La presse française et la Chine
Le problème avec la rubrique « Chine » des journaux français, toutes tendances et catégories confondues, à quelques exceptions près, c’est qu’on pourrait croire qu’elle est rédigée par des militants d’Amnesty International ou de Human Rights Watch, épaulés par quelques représentants à l’étranger de l’Association Falun Gong : les « Droits de l’Homme » y imposent leurs conditions de lecture et d’interprétation sommaire et unilatérale à un ordre de réalités infiniment complexe, hétérogène et variable . Une grille de lecture qui fait porter sur toutes ces réalités un trait nécessairement négatif – la Chine d’aujourd’hui (comme celle d’hier, depuis la victoire de Mao Zedong) – porte ce stigmate de la non conformité du système politique en place à la normativité référée aux Droits de l’Homme et à la démocratie libérale. Tout ce qui s’écrit dans la presse aujourd’hui à propos de la Chine est en quelque sorte pré-formaté par cette condition a priori de tout énoncé recevable : la Chine, c’est la non-démocratie, donc le pays par excellence ou les Droits de l’homme sont maltraités. Toute information concernant, dans son immense diversité, l’actualité de ce pays, se trouvera, d’une manière implicite ou explicite, rattachée à cet énoncé qui est la condition même du partage du vrai d’avec le faux à propos de l’ « objet-Chine » aujourd’hui. Qu’il soit question de Jeux olympiques, d’un tremblement de terre, d’un anniversaire d’Etat, d’une émeute au Tibet, de la persécution d’un « avocat aux pieds nus », de conditions de travail ou environnementales, de la politique de l’enfant unique, etc., - il faudra bien toujours que le fait ou l’événement relaté soit éclairé par cet axiome : qu’est-ce que la Chine aujourd’hui ? La Chine, grand pays, certes, monde infiniment complexe, en mutation rapide, mais dont la complexité même peut être ramenée, en toutes circonstances, à cette formule lapidaire : un régime, un système autoritaire, et qui viole les Droits de l’Homme.

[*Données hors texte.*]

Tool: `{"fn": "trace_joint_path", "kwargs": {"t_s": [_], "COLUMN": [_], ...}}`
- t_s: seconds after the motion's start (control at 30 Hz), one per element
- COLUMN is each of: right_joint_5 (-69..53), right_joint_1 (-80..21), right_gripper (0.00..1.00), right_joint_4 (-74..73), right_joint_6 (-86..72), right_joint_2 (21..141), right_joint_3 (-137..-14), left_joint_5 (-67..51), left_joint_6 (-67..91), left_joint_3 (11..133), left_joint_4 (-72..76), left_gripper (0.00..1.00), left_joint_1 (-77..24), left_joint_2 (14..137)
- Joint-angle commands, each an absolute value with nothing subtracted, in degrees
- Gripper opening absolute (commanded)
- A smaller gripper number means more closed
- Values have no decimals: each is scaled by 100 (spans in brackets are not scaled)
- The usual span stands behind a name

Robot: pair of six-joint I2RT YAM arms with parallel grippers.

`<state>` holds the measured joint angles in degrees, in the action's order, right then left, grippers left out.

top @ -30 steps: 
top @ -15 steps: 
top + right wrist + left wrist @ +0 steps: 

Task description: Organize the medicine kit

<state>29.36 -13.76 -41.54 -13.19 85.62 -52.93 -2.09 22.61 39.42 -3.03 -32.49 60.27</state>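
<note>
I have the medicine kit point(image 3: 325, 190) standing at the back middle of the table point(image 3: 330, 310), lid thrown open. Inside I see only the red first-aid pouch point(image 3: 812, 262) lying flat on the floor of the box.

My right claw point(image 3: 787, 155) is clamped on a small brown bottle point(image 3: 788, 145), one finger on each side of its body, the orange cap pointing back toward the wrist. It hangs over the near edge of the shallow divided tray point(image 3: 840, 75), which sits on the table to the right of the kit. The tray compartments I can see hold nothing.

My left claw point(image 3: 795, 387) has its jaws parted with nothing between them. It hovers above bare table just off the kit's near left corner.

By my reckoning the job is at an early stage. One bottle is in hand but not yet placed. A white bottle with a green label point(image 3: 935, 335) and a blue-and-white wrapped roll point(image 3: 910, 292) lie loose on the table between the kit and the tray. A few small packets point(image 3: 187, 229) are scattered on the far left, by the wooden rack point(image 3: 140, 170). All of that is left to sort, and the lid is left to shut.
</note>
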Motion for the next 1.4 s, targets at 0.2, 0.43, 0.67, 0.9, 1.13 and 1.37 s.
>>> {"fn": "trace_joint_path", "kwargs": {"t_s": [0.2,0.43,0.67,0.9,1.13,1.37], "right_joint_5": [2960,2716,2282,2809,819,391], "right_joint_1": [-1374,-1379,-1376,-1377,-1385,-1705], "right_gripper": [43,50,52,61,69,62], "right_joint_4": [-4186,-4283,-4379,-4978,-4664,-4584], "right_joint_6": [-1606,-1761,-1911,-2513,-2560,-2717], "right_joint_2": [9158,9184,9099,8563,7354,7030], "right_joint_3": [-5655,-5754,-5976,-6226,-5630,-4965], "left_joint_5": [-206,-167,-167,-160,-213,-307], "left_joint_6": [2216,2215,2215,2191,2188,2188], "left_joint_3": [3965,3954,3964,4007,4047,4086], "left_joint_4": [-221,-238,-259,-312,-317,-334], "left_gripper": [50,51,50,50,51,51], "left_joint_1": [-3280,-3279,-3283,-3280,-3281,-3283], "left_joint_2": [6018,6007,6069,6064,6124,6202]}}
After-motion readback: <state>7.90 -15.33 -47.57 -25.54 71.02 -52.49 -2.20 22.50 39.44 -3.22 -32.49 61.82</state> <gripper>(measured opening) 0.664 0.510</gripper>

Il y a un demi-siècle, à l’âge du stalinisme classique, on pouvait lire dans la presse soviétique des descriptions des différentes facettes de la réalité d’un pays comme les Etats-Unis qui étaient agencées selon le même principe discursif – celui d’une grille de lecture rigide, univoque, fermée dont la clé unique était, dans ce cas : pays capitaliste, puissance impérialiste, donc incarnation du Mal sous toutes ses formes. Dans La Pravda et les Izvestia, le lecteur soviétique pouvait donc lire à longueur de colonnes des descriptions des ravages du chômage dans la classe ouvrière états-unienne, des discriminations subies par les Noirs de ce pays, de la corruption des élites politiques, des persécutions subies par les intellectuels soupçonnés de sympathies communistes, etc. Rien n’était manifestement faux ou inventé dans ces chroniques – simplement, l’image générale qui en ressortait – celle d’un pays en proie à la plus obscure des barbaries, constamment aggravée, était évidemment irrecevable, irréaliste, car relevant avant tout d’un imaginaire politique et idéologique qui l’emportait sur toute la capacité simplement descriptive de tel ou tel article.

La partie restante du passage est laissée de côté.